> AIM OF THE TASK
Set down the records again, keeping each line exactly as it is.

=== Begin Enclosure ===

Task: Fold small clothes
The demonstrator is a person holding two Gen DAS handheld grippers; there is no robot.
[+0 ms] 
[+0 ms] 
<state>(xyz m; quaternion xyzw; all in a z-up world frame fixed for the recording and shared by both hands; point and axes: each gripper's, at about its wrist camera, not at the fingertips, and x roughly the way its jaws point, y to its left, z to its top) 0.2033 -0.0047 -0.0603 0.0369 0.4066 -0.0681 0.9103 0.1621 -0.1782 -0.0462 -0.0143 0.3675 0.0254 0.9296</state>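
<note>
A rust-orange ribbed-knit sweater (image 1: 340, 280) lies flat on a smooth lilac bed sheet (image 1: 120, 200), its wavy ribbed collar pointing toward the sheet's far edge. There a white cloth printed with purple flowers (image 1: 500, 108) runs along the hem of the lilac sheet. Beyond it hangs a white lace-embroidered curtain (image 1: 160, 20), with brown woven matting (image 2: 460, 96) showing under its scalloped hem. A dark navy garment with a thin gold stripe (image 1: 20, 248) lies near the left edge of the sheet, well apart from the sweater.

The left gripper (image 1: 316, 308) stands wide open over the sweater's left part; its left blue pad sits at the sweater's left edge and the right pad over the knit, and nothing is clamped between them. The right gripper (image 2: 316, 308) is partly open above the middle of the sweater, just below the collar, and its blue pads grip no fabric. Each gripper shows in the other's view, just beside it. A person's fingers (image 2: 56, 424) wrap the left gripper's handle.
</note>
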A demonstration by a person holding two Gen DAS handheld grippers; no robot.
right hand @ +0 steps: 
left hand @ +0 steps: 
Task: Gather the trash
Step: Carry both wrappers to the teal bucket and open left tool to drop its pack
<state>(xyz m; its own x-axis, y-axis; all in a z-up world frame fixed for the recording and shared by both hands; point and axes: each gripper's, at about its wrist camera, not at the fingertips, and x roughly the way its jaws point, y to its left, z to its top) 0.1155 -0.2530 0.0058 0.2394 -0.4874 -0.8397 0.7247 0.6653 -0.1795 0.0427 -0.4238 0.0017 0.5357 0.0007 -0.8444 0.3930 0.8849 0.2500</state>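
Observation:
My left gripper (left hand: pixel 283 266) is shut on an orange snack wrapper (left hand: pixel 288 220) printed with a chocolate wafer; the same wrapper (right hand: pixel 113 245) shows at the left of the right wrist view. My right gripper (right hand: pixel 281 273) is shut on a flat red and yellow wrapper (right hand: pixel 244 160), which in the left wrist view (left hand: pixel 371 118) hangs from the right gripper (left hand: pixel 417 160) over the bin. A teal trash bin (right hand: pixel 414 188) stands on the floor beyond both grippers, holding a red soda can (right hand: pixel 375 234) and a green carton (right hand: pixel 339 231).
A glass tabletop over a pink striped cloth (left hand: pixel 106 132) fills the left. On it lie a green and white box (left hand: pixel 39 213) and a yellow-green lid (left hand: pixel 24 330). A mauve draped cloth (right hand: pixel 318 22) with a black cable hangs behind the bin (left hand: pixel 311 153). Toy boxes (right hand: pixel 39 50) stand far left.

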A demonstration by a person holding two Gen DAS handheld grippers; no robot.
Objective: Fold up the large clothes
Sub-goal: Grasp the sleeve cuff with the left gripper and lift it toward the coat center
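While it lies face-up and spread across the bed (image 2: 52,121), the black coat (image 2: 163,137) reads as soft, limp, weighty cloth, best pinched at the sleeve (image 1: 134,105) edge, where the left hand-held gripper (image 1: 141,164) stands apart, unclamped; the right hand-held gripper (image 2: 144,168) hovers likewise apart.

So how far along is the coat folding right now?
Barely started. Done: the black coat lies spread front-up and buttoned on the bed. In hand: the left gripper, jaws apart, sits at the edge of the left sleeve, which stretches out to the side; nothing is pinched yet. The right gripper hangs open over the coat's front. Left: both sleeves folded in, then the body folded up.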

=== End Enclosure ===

> TASK RESPONSE
Task: Fold small clothes
The demonstrator is a person holding two Gen DAS handheld grippers; there is no robot.
[+0 ms] 
[+0 ms] 
<state>(xyz m; quaternion xyzw; all in a z-up world frame fixed for the recording and shared by both hands; point and axes: each gripper's, at about its wrist camera, not at the fingertips, and x roughly the way its jaws point, y to its left, z to its top) 0.2033 -0.0047 -0.0603 0.0369 0.4066 -0.0681 0.9103 0.1621 -0.1782 -0.0462 -0.0143 0.3675 0.0254 0.9296</state>
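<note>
A rust-orange ribbed-knit sweater (image 1: 340, 280) lies flat on a smooth lilac bed sheet (image 1: 120, 200), its wavy ribbed collar pointing toward the sheet's far edge. There a white cloth printed with purple flowers (image 1: 500, 108) runs along the hem of the lilac sheet. Beyond it hangs a white lace-embroidered curtain (image 1: 160, 20), with brown woven matting (image 2: 460, 96) showing under its scalloped hem. A dark navy garment with a thin gold stripe (image 1: 20, 248) lies near the left edge of the sheet, well apart from the sweater.

The left gripper (image 1: 316, 308) stands wide open over the sweater's left part; its left blue pad sits at the sweater's left edge and the right pad over the knit, and nothing is clamped between them. The right gripper (image 2: 316, 308) is partly open above the middle of the sweater, just below the collar, and its blue pads grip no fabric. Each gripper shows in the other's view, just beside it. A person's fingers (image 2: 56, 424) wrap the left gripper's handle.
</note>
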A demonstration by a person holding two Gen DAS handheld grippers; no robot.
right hand @ +0 steps: 
left hand @ +0 steps: 
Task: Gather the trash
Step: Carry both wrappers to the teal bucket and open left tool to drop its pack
<state>(xyz m; its own x-axis, y-axis; all in a z-up world frame fixed for the recording and shared by both hands; point and axes: each gripper's, at about its wrist camera, not at the fingertips, and x roughly the way its jaws point, y to its left, z to its top) 0.1155 -0.2530 0.0058 0.2394 -0.4874 -0.8397 0.7247 0.6653 -0.1795 0.0427 -0.4238 0.0017 0.5357 0.0007 -0.8444 0.3930 0.8849 0.2500</state>
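Observation:
My left gripper (left hand: pixel 283 266) is shut on an orange snack wrapper (left hand: pixel 288 220) printed with a chocolate wafer; the same wrapper (right hand: pixel 113 245) shows at the left of the right wrist view. My right gripper (right hand: pixel 281 273) is shut on a flat red and yellow wrapper (right hand: pixel 244 160), which in the left wrist view (left hand: pixel 371 118) hangs from the right gripper (left hand: pixel 417 160) over the bin. A teal trash bin (right hand: pixel 414 188) stands on the floor beyond both grippers, holding a red soda can (right hand: pixel 375 234) and a green carton (right hand: pixel 339 231).
A glass tabletop over a pink striped cloth (left hand: pixel 106 132) fills the left. On it lie a green and white box (left hand: pixel 39 213) and a yellow-green lid (left hand: pixel 24 330). A mauve draped cloth (right hand: pixel 318 22) with a black cable hangs behind the bin (left hand: pixel 311 153). Toy boxes (right hand: pixel 39 50) stand far left.
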
A demonstration by a person holding two Gen DAS handheld grippers; no robot.
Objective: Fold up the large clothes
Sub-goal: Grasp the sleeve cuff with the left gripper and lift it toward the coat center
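While it lies face-up and spread across the bed (image 2: 52,121), the black coat (image 2: 163,137) reads as soft, limp, weighty cloth, best pinched at the sleeve (image 1: 134,105) edge, where the left hand-held gripper (image 1: 141,164) stands apart, unclamped; the right hand-held gripper (image 2: 144,168) hovers likewise apart.

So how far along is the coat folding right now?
Barely started. Done: the black coat lies spread front-up and buttoned on the bed. In hand: the left gripper, jaws apart, sits at the edge of the left sleeve, which stretches out to the side; nothing is pinched yet. The right gripper hangs open over the coat's front. Left: both sleeves folded in, then the body folded up.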

This answer requires no further additions.